**What you are asked to do**
Take the lines below between the one holding "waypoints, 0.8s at" and the one holding "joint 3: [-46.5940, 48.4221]", inclusive, and copy them exactly. Add nothing.

**Supplied information**

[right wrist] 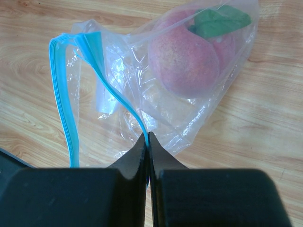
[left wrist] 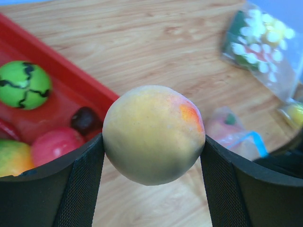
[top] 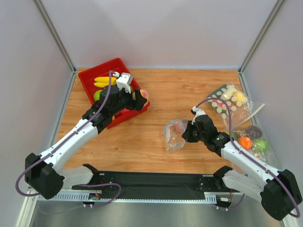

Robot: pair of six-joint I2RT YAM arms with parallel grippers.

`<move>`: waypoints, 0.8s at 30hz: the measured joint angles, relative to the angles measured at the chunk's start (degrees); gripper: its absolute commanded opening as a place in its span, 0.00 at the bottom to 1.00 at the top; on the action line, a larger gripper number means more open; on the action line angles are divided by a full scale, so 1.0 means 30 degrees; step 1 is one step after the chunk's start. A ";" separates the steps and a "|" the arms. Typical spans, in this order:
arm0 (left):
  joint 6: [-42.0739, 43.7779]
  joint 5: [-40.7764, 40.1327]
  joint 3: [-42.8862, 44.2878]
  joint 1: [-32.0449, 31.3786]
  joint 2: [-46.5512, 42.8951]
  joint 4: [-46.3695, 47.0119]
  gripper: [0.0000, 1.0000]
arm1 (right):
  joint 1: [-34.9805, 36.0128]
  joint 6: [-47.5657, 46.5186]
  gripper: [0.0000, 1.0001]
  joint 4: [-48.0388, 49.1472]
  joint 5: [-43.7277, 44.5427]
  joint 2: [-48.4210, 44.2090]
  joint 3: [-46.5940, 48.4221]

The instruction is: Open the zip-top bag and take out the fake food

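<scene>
My left gripper (left wrist: pixel 154 146) is shut on a yellow-orange round fruit (left wrist: pixel 154 135), one piece of the fake food, held just off the near rim of the red tray (top: pixel 94 73). A dark purple fruit (left wrist: pixel 85 119) lies in that tray. The zip-top bag (right wrist: pixel 142 94) rests on the wooden table at centre right with its mouth apart, and a pink-red peach (right wrist: pixel 182 61) with a green leaf is inside. My right gripper (right wrist: pixel 147 139) is shut on the bag's light blue zip strip (right wrist: pixel 66 104). From above, the bag (top: pixel 171 138) lies just left of the right gripper (top: pixel 185 132).
The red tray also holds yellow bananas (top: pixel 104 81), a green ball (left wrist: pixel 23 85) and a red fruit (left wrist: pixel 57 144). A bigger crinkly bag with white discs (top: pixel 227 99) and a heap of bagged fruits (top: pixel 251 139) lie at the right edge. Grey walls enclose the table.
</scene>
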 measured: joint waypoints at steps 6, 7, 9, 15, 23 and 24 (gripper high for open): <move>0.0692 -0.0648 0.0721 0.1916 0.2288 -0.0335 0.38 | 0.0000 -0.0007 0.00 0.0036 -0.0102 0.0000 0.0007; 0.0758 -0.0707 0.1239 0.2127 0.3126 -0.0408 0.38 | 0.0000 -0.0007 0.00 0.0058 -0.0131 0.0000 0.0007; 0.0860 -0.0758 0.2266 0.2514 0.4758 -0.0444 0.38 | 0.0000 -0.0007 0.00 0.0095 -0.0153 0.0000 0.0000; 0.0707 -0.0590 0.4532 0.3716 0.8961 -0.0481 0.41 | 0.0000 -0.0015 0.00 0.0117 -0.0146 -0.0015 0.0007; 0.0277 -0.0539 0.5676 0.4138 1.1548 -0.0940 0.43 | -0.0007 -0.0080 0.00 0.0109 -0.0131 -0.0342 0.0007; 0.0211 -0.0539 0.5676 0.4138 1.1628 -0.1042 0.44 | -0.0007 -0.0073 0.00 0.0102 -0.0131 -0.0342 0.0000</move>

**Answer section**
`<move>`: waypoints, 0.8s at 30hz: the measured joint angles, relative to the angles measured at the chunk's start (degrees); gripper: its absolute commanded opening as a place in its span, 0.00 at the bottom to 1.00 at the top; on the action line, a larger gripper number means more open; on the action line angles are divided by a full scale, so 1.0 means 30 degrees; step 1 is one step after the chunk's start. A ";" separates the steps and a "|" the arms. Typical spans, in this order:
arm0 (left):
  joint 6: [-42.0739, 43.7779]
  joint 5: [-40.7764, 40.1327]
  joint 3: [-42.8862, 44.2878]
  joint 1: [-32.0449, 31.3786]
  joint 2: [-46.5512, 42.8951]
  joint 4: [-46.3695, 47.0119]
  gripper: [0.0000, 1.0000]
arm1 (right):
  joint 1: [-34.9805, 36.0128]
  joint 6: [-47.5657, 46.5186]
  gripper: [0.0000, 1.0001]
  joint 4: [-48.0388, 49.1472]
  joint 5: [-43.7277, 44.5427]
  joint 2: [-48.4210, 44.2090]
  joint 3: [-46.5940, 48.4221]

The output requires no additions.